The S&P 500 may have only recently entered a bear market, but the biotech sector has been reeling in one for most of 2022.
Although many biotech stocks have tumbled 50% or more since the beginning of the year, most of the pain was deserved. Momentum pushed too many companies in the sector to unsustainable and unrealistic valuations last year – and the bill always comes due.
Despite the carnage, investors should be comforted knowing de-risking events still dictate valuations in time frames that matter. If you think a drug developer you own has fallen too far, then you may be proven right. But the key difference between 2021 and 2022 is that now companies have to earn it.
Day One Biopharmaceuticals (DAWN) perfectly illustrates this simple truth. Shares of the precommercial drug developer entered June down 60% year to date, but more than doubled after announcing promising data for an experimental brain cancer treatment. What's needed to push shares even higher?
These Data Earned a Higher Valuation
A de-risking event in the context of drug development is a development, regulatory, or commercial milestone that changes the amount of certainty – for better or worse – facing a business. Analysts may estimate a company's fair value by penciling in the likelihood of achieving a certain outcome, but official announcements of clinical trial data, discussions with regulators, or changes in the competitive landscape determine if an eraser or permanent marker is grabbed next.
Day One Biopharmaceuticals is developing a treatment for pediatric low-grade glioma (pLGG), the most common form of childhood brain cancer affecting an estimated 26,000 individuals total with 1,100 new diagnoses each year. There are no approved treatments primarily due to the complexity of the malignancy. The tumors are driven by genetic mutations that can be difficult to target, while developing drugs that can safely cross the body's protective blood-brain barrier presents other challenges.

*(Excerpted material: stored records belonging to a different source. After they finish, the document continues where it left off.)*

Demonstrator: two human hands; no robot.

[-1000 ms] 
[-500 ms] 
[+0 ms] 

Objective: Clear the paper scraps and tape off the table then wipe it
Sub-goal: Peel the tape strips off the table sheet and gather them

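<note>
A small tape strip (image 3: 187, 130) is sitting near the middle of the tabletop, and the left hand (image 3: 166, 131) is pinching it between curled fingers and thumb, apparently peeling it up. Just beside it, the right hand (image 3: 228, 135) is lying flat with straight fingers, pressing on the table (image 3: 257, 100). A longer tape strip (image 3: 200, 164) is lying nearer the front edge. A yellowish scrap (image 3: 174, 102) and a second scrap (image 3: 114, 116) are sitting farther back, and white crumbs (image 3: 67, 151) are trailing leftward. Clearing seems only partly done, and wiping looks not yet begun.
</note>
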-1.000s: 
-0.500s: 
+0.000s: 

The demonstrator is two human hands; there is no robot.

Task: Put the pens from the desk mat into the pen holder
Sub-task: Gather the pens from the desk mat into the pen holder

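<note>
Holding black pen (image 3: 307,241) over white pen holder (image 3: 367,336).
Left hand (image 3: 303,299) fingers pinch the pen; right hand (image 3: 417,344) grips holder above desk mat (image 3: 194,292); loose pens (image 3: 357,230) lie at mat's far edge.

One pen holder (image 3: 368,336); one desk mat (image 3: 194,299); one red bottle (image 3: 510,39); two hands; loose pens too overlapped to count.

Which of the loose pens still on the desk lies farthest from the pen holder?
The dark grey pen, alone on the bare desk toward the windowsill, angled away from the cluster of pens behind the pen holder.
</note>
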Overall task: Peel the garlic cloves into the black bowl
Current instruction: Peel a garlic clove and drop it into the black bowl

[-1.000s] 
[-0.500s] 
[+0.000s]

Early results from an ongoing Phase 1 clinical trial suggest the company is on the right path to developing the first treatment option for patients. Known by its chemical name tovorafenib ("Tovo"), the drug candidate was designed to be taken orally, whack specific genetic mutations, and travel deep into the brain. Preliminary data show:
- Roughly 64% of individuals (14/22) achieved a partial response, defined as tumor shrinkage of at least 50%.
- Roughly 91% of individuals (20/22) achieved clinical benefit, defined as any amount of tumor shrinkage.
These results are even more impressive than they seem. Of the 25 total patients in this part of the Phase 1 clinical trial, 80% had received at least two prior treatments, including 56% that had received three or more. Individuals who have relapsed or failed to respond to previous treatments are generally more difficult to treat, which makes the response rates stand out.
It gets even better. Day One Biopharmaceuticals said all 14 patients who achieved a partial response remained on treatment. The duration of treatment at the time of the data cutoff ranged from six months to 11 months -- all of which were ongoing. That suggests Tovo is well tolerated. In fact, not a single patient had to discontinue therapy due to adverse events. If side effects don't interfere with treatment, then there's a better chance tumors will shrink even more over time. It also suggests Tovo isn't causing tumors to mutate, which can open up additional treatment options for patients. Precision medicine for the win.
What's Next for Day One?
Day One Biopharmaceuticals earned a roughly $900 million market valuation based on these promising data for Tovo. Although the company began 2022 valued at over $1 billion, it now has the data to back up the valuation. The next readout will determine if the company gets to keep it.
A larger study now underway will gather data from 60 patients. The U.S. Food and Drug Administration (FDA) has agreed to consider Tovo for approval based on this study alone, but only in pLGG patients that have relapsed on other treatments. Management expects to announce results in Q1 2023 and file for approval as soon as the first half of 2023.
Considering the initial results were from only 22 evaluable patients, investors need to be reasonably cautious. Roughly tripling the number of patients in the expanded study could make future results less impressive. It's realistic to expect the response rates to decline from the recently-reported figures. Nonetheless, the tolerability profile alone helps to increase confidence the next data readout could meet the high bar set earlier.
The company also plans to begin a much larger clinical trial later this year to see if Tovo can be used as the first-line treatment option in this common brain cancer. The 400-patient study will require significant resources to complete and will compare the experimental therapy to established chemotherapy regimens, making for a more challenging comparison. However, a successful outcome would position Tovo as the default treatment for thousands of patients with pLGG.
There's an opportunity to deliver even more upside by studying Tovo as a treatment in other cancers driven by the same genetic mutations as pLGG, which the company plans to do soon. Promising data in different cancers could help bolster the case for an acquisition, too.
For now, investors should remain patient without getting too carried away. Day One Biopharmaceuticals delivered encouraging data from its lead drug candidate and should end June with nearly $400 million in cash, which is enough to fund operations for roughly three years. But the central rule of biotech investing still holds: De-risking events determine valuations in the long run. To go even higher, the precommercial drug developer will need to earn it.